### TASK TO CARRY OUT
From the first line below to the last, reproduce the material exactly and leave out the images.

### DATA EXCERPT
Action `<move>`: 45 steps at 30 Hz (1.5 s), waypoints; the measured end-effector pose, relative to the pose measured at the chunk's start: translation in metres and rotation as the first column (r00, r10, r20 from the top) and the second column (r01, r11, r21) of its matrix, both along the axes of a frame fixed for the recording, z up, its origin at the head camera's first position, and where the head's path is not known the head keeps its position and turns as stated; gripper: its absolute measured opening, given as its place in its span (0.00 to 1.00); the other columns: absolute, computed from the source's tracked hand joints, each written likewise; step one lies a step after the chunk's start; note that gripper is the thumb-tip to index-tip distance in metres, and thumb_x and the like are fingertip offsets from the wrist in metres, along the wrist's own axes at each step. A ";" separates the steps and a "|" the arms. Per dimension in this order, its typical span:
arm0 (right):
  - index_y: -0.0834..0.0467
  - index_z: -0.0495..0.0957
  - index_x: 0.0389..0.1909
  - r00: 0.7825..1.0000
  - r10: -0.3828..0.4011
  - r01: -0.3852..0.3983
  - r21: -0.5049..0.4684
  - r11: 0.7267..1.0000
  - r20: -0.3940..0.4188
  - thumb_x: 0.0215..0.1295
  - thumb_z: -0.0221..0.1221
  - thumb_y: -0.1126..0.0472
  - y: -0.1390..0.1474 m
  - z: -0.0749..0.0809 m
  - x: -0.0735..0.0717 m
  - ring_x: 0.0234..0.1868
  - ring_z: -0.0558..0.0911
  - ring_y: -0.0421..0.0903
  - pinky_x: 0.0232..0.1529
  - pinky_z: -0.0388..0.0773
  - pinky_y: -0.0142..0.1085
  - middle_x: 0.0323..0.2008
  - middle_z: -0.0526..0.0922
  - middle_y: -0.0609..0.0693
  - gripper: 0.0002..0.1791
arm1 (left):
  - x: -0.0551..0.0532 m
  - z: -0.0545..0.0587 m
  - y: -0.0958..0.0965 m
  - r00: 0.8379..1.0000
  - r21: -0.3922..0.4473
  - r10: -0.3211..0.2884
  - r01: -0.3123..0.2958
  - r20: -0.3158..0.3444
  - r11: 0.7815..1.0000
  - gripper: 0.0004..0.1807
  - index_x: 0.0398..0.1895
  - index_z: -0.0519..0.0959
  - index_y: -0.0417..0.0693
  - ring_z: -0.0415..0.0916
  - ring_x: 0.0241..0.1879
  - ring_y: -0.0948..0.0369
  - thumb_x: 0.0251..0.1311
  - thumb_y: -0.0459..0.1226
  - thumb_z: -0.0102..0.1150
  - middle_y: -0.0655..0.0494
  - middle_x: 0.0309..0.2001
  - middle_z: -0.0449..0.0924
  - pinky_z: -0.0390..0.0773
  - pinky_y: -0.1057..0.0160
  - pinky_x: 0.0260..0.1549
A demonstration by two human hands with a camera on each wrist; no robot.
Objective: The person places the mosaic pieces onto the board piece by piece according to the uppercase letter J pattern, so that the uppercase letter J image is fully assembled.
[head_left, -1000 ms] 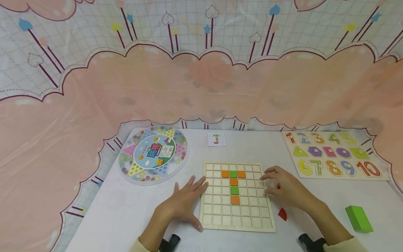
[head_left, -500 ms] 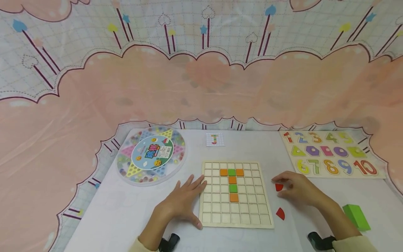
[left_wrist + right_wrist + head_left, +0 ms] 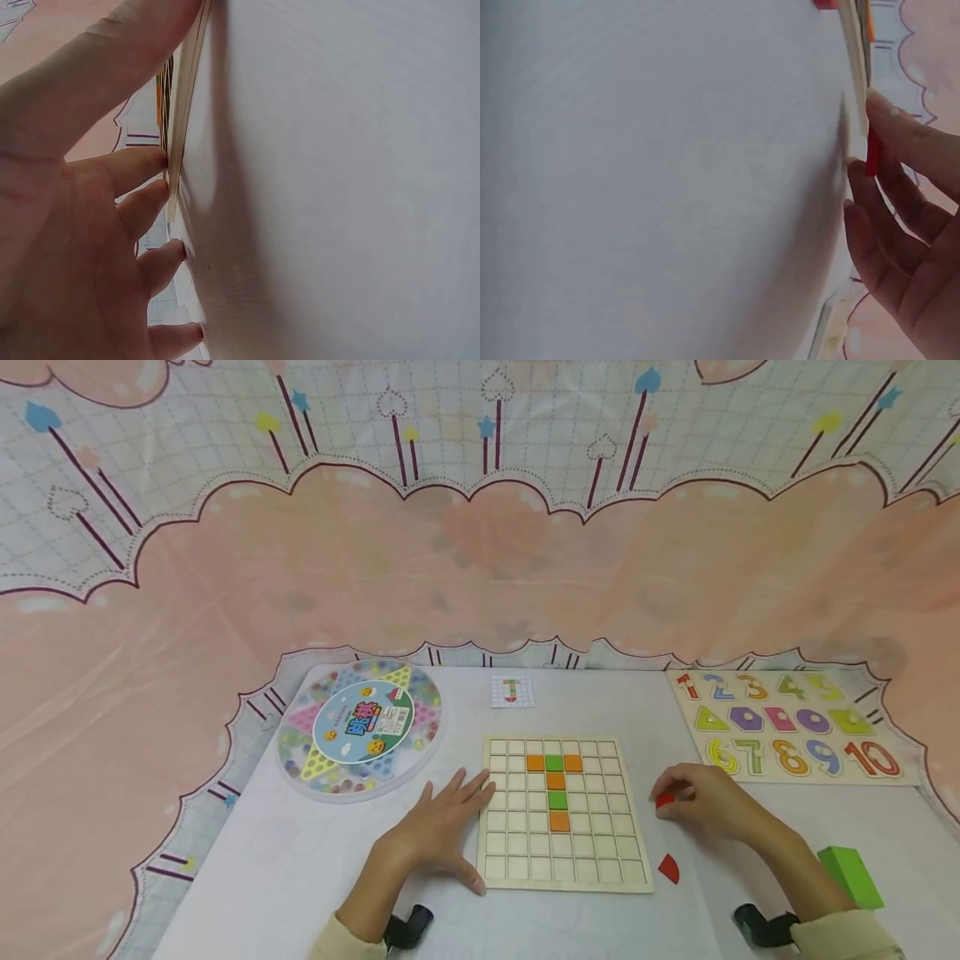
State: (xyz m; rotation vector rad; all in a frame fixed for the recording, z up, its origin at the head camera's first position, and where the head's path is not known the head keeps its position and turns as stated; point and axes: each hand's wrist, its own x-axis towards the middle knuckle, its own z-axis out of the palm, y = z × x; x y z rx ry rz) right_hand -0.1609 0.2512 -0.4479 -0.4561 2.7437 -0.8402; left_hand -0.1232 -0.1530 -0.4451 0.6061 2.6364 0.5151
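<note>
A wooden grid board (image 3: 517, 860) lies in the middle of the table, with orange and green square tiles (image 3: 557, 800) set in a T shape. My left hand (image 3: 442, 827) spreads its straight fingers along the board's left edge; in the left wrist view the thumb and fingertips (image 3: 154, 160) meet that edge. Right of the board, my right hand (image 3: 708, 802) pinches a red quarter-circle tile (image 3: 664, 799). The right wrist view shows this red tile (image 3: 872, 154) between thumb and fingers. A second red quarter-circle tile (image 3: 670, 868) lies on the table just below.
Behind the board lies a small pattern card (image 3: 525, 700) with a coloured J shape. A round Chinese checkers set (image 3: 352, 781) sits at the back left, a number puzzle board (image 3: 817, 775) at the back right. A green block (image 3: 851, 877) stands beside my right forearm.
My right hand has left the board's right edge, moved right and taken the upper red tile between its fingers. The board has slid slightly away, with my left hand still at its edge.
</note>
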 end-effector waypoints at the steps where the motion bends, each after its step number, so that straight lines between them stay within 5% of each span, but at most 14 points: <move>1: 0.49 0.85 0.38 1.000 0.000 0.000 -0.015 1.000 -0.002 0.56 0.74 0.58 0.000 0.001 0.000 0.42 0.82 0.41 0.43 0.81 0.25 0.38 0.87 0.41 0.10 | 0.000 0.000 0.000 1.000 -0.001 0.000 0.000 0.000 1.000 0.71 0.81 0.58 0.53 0.40 0.84 0.45 0.27 0.58 0.85 0.57 0.84 0.46 0.43 0.25 0.75; 9: 0.50 0.88 0.41 0.998 0.040 -0.048 -0.165 0.985 -0.052 0.58 0.72 0.58 -0.013 0.013 0.000 0.41 0.80 0.32 0.40 0.81 0.25 0.40 0.88 0.44 0.09 | -0.003 0.001 -0.001 1.000 -0.006 -0.004 0.004 0.015 1.000 0.71 0.81 0.57 0.53 0.40 0.84 0.45 0.27 0.58 0.85 0.57 0.85 0.46 0.43 0.25 0.75; 16: 0.51 0.90 0.39 0.997 0.072 -0.072 -0.264 0.962 -0.010 0.58 0.73 0.57 -0.040 0.012 0.001 0.44 0.80 0.32 0.41 0.82 0.24 0.42 0.88 0.45 0.09 | -0.006 0.002 0.000 0.999 -0.006 0.004 -0.003 0.050 1.000 0.69 0.81 0.57 0.54 0.39 0.85 0.47 0.30 0.55 0.86 0.59 0.84 0.46 0.41 0.28 0.77; 24: 0.52 0.91 0.40 0.980 0.180 -0.148 -0.303 0.941 0.081 0.60 0.72 0.56 -0.071 0.005 0.003 0.48 0.81 0.34 0.47 0.82 0.23 0.44 0.88 0.46 0.09 | -0.008 0.002 0.001 0.998 0.007 0.014 -0.014 0.062 1.000 0.68 0.81 0.58 0.54 0.39 0.85 0.47 0.31 0.53 0.86 0.59 0.84 0.46 0.41 0.28 0.77; 31: 0.53 0.91 0.39 0.959 0.283 -0.261 -0.303 0.916 0.028 0.58 0.73 0.59 -0.093 -0.005 0.006 0.46 0.83 0.34 0.50 0.81 0.25 0.41 0.91 0.44 0.09 | -0.008 0.002 0.001 0.998 0.002 0.017 -0.017 0.063 1.000 0.67 0.80 0.59 0.54 0.39 0.85 0.47 0.31 0.52 0.86 0.59 0.84 0.47 0.41 0.28 0.77; 45: 0.52 0.91 0.34 0.941 0.329 -0.302 -0.236 0.923 0.082 0.55 0.73 0.63 -0.116 -0.003 0.013 0.34 0.80 0.32 0.37 0.83 0.25 0.34 0.89 0.42 0.06 | -0.008 0.002 0.001 0.997 -0.001 0.022 -0.022 0.068 1.000 0.67 0.80 0.59 0.55 0.39 0.85 0.47 0.31 0.53 0.86 0.59 0.84 0.47 0.40 0.28 0.77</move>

### SOLUTION TO THE EXERCISE
Action `<move>`: 45 steps at 30 Hz (1.5 s), waypoints; the measured end-effector pose, relative to the pose measured at the chunk's start: translation in metres and rotation as the first column (r00, r10, r20 from the top) and the second column (r01, r11, r21) of its matrix, both along the axes of a frame fixed for the recording, z up, its origin at the head camera's first position, and where the head's path is not known the head keeps its position and turns as stated; gripper: its absolute measured opening, given as its place in its span (0.00 to 1.00); the other columns: absolute, computed from the source's tracked hand joints, each written likewise; step one lies a step after the chunk's start; note that gripper is the thumb-tip to index-tip distance in metres, and thumb_x and the like are fingertip offsets from the wrist in metres, along the wrist's own axes at each step. A ";" separates the steps and a "|" the arms. Per dimension in this order, its typical span:
arm0 (right):
  - index_y: -0.0834..0.0467
  - index_z: -0.0495..0.0957
  - index_x: 0.0389..0.1909
  - r00: 0.7825..1.0000
  - r10: -0.3828..0.4011
  - r01: -0.3852..0.3983
  - r21: -0.5049..0.4684
  - r11: 0.7267..1.0000
  - r20: -0.3940..0.4188
  - thumb_x: 0.0215..0.1295
  - thumb_z: -0.0221..0.1221
  - thumb_y: -0.1126..0.0472
  - y: -0.1390..0.1474 m
  - z: -0.0749..0.0809 m
  - x: -0.0735..0.0717 m
  - ring_x: 0.0234..0.1868
  - ring_z: -0.0558..0.0911
  - ring_y: -0.0421..0.0903
  - pinky_x: 0.0232..0.1529
  - pinky_z: -0.0388..0.0773
  - pinky_y: -0.0142..0.1085
  - middle_x: 0.0323..0.2008
  - middle_z: -0.0526..0.0922
  - middle_y: -0.0609..0.0693
  - gripper: 0.0002..0.1791
arm1 (left):
  - x: -0.0551..0.0532 m
  - z: -0.0545..0.0587 m
  - y: -0.0958..0.0965 m
  - r00: 0.8379..1.0000
  - r21: -0.3922..0.4473
  - r10: -0.3211..0.2884
  - r01: -0.3123..0.2958
  - r20: -0.3158..0.3444
  - r11: 0.7815..1.0000
  - gripper: 0.0004..0.1807
  - index_x: 0.0398..0.1895
  - index_z: -0.0519..0.0959
  - index_y: -0.0417..0.0693
  - ring_z: -0.0415..0.0916
  - ring_x: 0.0241..0.1879
  - ring_y: -0.0948..0.0369
  - thumb_x: 0.0251..0.1311
  - thumb_y: -0.0459..0.1226
  - thumb_z: -0.0102..0.1150
  - middle_y: -0.0655..0.0494
  - middle_x: 0.0309..0.2001
  - middle_z: -0.0449..0.0924
  - pinky_z: -0.0390..0.0773
  - pinky_y: -0.1057..0.0160
  - pinky_x: 0.0260..0.1549
A demonstration by two human hands with a camera on each wrist; no robot.
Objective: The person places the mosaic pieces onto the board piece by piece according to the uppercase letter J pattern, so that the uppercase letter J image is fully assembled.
[head_left, -1000 ms] 
[head_left, -500 ms] 
[left_wrist + right_wrist + head_left, +0 ms] 
State: (xyz m; rotation vector rad; all in a frame fixed for the recording, z up, its origin at the head camera's first position, and where the head's path is not known the head keeps its position and turns as stated; point and axes: each hand's wrist, its own x-axis towards the middle knuckle, its own z-axis out of the palm, y = z × x; x y z rx ry rz) right_hand -0.1609 0.2512 -0.4479 -0.4561 2.7437 -0.8402; left_hand -0.1232 -0.1530 -0.4451 0.6061 2.6364 0.5151
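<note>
A wooden grid board (image 3: 517, 860) lies in the middle of the table, with orange and green square tiles (image 3: 557, 800) set in a T shape. My left hand (image 3: 442, 827) spreads its straight fingers along the board's left edge; in the left wrist view the thumb and fingertips (image 3: 154, 160) meet that edge. Right of the board, my right hand (image 3: 708, 802) pinches a red quarter-circle tile (image 3: 664, 799). The right wrist view shows this red tile (image 3: 872, 154) between thumb and fingers. A second red quarter-circle tile (image 3: 670, 868) lies on the table just below.
Behind the board lies a small pattern card (image 3: 525, 700) with a coloured J shape. A round Chinese checkers set (image 3: 352, 781) sits at the back left, a number puzzle board (image 3: 817, 775) at the back right. A green block (image 3: 851, 877) stands beside my right forearm.
My right hand has left the board's right edge, moved right and taken the upper red tile between its fingers. The board has slid slightly away, with my left hand still at its edge.
</note>
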 end-effector waypoints at the steps where the motion bends, each after its step number, so that straight lines between them stay within 5% of each span, but at most 14 points: <move>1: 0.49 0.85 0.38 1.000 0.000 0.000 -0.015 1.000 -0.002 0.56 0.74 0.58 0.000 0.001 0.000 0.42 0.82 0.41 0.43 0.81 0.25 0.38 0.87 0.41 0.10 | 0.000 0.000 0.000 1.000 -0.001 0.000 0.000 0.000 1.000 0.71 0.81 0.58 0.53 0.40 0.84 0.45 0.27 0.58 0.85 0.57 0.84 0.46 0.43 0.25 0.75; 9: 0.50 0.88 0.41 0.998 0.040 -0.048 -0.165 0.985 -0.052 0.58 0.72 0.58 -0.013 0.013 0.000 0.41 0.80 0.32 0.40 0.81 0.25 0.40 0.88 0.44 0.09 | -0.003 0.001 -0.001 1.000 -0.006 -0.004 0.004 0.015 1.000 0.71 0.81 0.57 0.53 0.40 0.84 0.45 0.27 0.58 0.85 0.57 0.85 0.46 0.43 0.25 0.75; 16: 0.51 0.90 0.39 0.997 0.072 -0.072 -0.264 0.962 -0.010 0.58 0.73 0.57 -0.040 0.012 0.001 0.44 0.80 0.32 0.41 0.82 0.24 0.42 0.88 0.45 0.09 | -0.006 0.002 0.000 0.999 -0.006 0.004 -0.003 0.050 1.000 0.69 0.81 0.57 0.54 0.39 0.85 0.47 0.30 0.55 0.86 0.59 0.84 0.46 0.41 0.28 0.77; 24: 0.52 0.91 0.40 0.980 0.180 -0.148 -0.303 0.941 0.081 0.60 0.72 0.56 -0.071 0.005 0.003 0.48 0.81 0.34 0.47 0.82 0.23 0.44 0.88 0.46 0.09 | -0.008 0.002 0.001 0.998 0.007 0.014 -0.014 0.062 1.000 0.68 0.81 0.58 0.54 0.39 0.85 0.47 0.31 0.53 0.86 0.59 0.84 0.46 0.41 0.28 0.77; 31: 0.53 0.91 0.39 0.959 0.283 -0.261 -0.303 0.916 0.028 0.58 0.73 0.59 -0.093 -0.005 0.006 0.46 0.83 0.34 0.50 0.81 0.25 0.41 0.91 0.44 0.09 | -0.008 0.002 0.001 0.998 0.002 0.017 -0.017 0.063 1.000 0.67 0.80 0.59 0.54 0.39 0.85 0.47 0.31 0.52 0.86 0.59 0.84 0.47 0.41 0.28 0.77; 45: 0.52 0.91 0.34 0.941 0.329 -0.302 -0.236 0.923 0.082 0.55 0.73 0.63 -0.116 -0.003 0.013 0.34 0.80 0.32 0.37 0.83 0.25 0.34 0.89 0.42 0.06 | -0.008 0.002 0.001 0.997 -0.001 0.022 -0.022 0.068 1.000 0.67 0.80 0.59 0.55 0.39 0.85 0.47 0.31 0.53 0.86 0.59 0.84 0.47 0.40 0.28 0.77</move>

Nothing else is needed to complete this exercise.